Tucker kept threatening News2Share for a week. Then, he moved to other targets as his colorful and crapalicious career proceeded apace. Here’s a list of his crimes, from News2Share and the DOJ’s announcement:
- He demanded 100 bitcoins from the city of Moore, Oklahoma, to demand justice for a man who died in police custody… as if lining his own pocket could somehow make up for a man’s death.
- He took down a number of IRC chat rooms for other hacktivists and gaming groups.
- He allegedly attacked and defaced the website of Shriners Hospitals for Children with child abuse images. Tucker was never charged for that one, though he did brag about it online.
- He took down a municipal site in Texas, demanding that a local police officer be put in jail. The officer had already been jailed one year prior to his threat.
- He downed a number of Tor hidden services sites that hosted child abuse imagery.
- He disabled the website for Madison. The attack crippled the city’s internet-connected emergency communication system, causing delays and outages in the ability of emergency responders to connect to the 911 center. The attack also degraded the system used to automatically dispatch the closest unit to a medical, fire, or other emergency. He boasted about that one on social media, too.

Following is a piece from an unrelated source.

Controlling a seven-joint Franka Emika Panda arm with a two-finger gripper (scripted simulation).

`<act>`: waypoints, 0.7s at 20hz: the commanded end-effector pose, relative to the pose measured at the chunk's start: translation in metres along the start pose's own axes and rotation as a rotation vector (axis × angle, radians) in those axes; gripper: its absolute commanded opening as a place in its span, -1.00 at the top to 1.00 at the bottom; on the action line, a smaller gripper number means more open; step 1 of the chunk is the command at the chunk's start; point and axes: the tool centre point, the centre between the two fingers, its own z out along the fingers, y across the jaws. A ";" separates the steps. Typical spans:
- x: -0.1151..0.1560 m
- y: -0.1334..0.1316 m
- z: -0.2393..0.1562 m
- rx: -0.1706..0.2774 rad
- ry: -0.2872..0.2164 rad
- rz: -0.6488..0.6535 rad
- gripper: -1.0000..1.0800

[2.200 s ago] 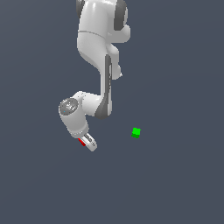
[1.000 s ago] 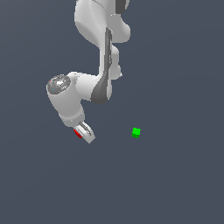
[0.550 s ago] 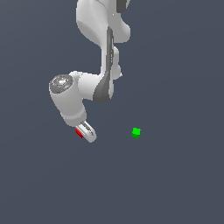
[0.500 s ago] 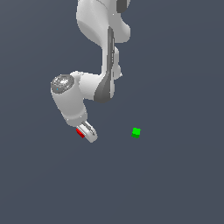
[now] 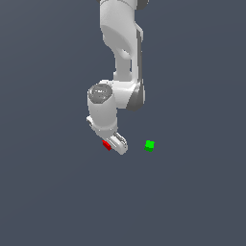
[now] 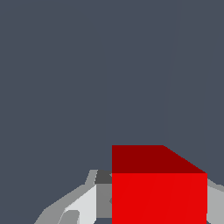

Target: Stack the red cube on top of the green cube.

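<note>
The red cube (image 5: 106, 145) sits between the fingers of my white gripper (image 5: 113, 145), which is shut on it; only a sliver of red shows beside the fingers in the exterior view. The wrist view shows the red cube (image 6: 158, 188) large and close, held between the grey-white fingers (image 6: 83, 203). The green cube (image 5: 149, 145) rests on the dark floor, apart from the gripper, toward the exterior view's right at about the same height in the picture. It is out of the wrist view.
The white arm (image 5: 121, 57) comes down from the top of the exterior view. The plain dark grey floor (image 5: 192, 192) surrounds both cubes.
The gripper, holding the red cube, has swung toward the exterior view's right, closing much of the gap to the green cube. The green cube has stayed put.
</note>
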 end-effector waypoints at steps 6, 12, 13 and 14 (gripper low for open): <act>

On Christmas Day, 2014, Fischer heard again from Tucker, who was calling himself Bitcoin Baron at that point.
But this time, Fischer didn’t respond. Instead, he called the FBI and Arizona Department of Public Safety (ADPS) detective Travis Meadows. Bitcoin Baron spent the next few months opening accounts on Facebook and YouTube so as to brag about the companies and governments he’d damaged, including Sea World, Madison, and the children’s hospital. His Twitter account is, actually, still active.
According to ADPS and the FBI, the investigation wrapped up thanks to a public tweet that identified Bitcoin Baron as Randy Tucker …and which said that he had “no skill.”
As described by the Observer – the publication that dubbed Tucker “the internet’s most inept criminal” in the first place – the Bitcoin Baron had about as much knowledge of how to use encryption and Tor as you could get during “an afternoon from a handful of tutorials on YouTube.”
Mr. Fischer suspects that the tools he used to take down various websites were all of the plug-and-play variety. All he needed to perform the DDoS was to find a tool, plug in a URL, and watch the site go down.
Really, there isn’t a worthwhile skill or capability in Bitcoin Baron’s tool belt. The tool he used to make his videos is Camtasia, a laughably rudimentary video capture tool. His videos, which are mostly just still images with audio, instead of being a single image frame seem to be a rolling screen recording of a still image on his desktop – in one previously public video, you can actually see the mouse moving across the screen.
Unfortunately, you don’t have to be a mastermind to cause a lot of hurt, thanks to those plug-and-play cyber weapons. Put them at the fingertips of an unstable, flailing young man, and the “inept” part of the description fades to irrelevance.
All you’ve got left after that is fury unleashed on a shifting kaleidoscope of targets that forms no coherent picture at all.